== PROBLEM DESCRIPTION ==
Could you report every line of the listing below that holds the word "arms"?

== INPUT DATA ==
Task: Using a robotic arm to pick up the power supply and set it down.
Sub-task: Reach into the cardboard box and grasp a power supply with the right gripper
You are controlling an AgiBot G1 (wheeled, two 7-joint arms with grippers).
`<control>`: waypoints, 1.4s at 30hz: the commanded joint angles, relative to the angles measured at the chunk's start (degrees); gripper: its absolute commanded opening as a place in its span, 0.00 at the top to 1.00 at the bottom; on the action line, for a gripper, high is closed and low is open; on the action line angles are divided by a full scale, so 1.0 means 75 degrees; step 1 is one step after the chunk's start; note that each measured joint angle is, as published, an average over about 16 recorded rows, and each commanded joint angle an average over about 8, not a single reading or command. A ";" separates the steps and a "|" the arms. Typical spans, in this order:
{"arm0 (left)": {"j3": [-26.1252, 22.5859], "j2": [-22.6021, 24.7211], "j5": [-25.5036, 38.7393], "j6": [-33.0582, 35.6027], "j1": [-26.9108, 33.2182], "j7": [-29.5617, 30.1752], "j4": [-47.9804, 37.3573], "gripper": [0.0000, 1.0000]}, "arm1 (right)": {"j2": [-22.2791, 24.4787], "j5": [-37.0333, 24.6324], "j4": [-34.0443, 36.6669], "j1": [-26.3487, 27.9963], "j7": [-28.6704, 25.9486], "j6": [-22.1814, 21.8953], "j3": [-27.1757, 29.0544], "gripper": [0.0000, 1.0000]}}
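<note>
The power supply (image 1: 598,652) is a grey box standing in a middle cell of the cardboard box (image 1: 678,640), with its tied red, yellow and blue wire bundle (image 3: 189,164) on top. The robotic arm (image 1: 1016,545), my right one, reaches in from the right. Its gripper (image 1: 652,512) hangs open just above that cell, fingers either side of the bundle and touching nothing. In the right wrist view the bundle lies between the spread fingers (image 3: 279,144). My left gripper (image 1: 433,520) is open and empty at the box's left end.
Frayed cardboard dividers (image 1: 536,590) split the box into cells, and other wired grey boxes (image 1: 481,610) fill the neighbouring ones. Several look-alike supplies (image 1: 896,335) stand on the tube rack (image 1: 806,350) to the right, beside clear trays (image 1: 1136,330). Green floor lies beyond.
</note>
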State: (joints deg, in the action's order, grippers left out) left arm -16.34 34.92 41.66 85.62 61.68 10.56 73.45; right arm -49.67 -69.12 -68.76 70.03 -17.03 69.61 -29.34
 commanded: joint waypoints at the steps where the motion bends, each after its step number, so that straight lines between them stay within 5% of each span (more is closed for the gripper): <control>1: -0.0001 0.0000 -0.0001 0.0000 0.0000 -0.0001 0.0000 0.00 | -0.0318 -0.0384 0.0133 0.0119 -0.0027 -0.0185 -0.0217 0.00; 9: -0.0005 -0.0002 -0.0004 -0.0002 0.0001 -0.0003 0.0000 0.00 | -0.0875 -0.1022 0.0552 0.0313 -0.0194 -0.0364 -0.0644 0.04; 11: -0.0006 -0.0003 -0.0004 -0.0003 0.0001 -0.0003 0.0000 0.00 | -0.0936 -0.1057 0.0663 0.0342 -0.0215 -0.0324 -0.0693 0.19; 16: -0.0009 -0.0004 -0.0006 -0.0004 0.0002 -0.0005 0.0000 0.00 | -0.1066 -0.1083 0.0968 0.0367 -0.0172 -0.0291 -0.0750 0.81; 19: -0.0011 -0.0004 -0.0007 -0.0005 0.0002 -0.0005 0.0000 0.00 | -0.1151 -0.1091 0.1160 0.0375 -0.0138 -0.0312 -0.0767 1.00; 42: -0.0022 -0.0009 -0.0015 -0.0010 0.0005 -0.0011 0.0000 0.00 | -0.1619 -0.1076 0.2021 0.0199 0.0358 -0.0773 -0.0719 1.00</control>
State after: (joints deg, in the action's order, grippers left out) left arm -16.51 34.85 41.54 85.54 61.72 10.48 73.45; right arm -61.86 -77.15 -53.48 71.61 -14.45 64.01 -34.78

== RESPONSE AREA ==
You are controlling an AgiBot G1 (wheeled, two 7-joint arms with grippers).
`<control>`: waypoints, 1.4s at 30hz: the commanded joint angles, relative to the angles measured at the chunk's start (degrees); gripper: its absolute commanded opening as a place in its span, 0.00 at the top to 1.00 at the bottom; on the action line, for a gripper, high is closed and low is open; on the action line angles are divided by a full scale, so 1.0 means 75 degrees; step 1 is one step after the chunk's start; note that each measured joint angle is, as published, an average over about 16 recorded rows, and each commanded joint angle an average over about 8, not a single reading or command. A ";" separates the steps and a "|" the arms. Typical spans, in this order:

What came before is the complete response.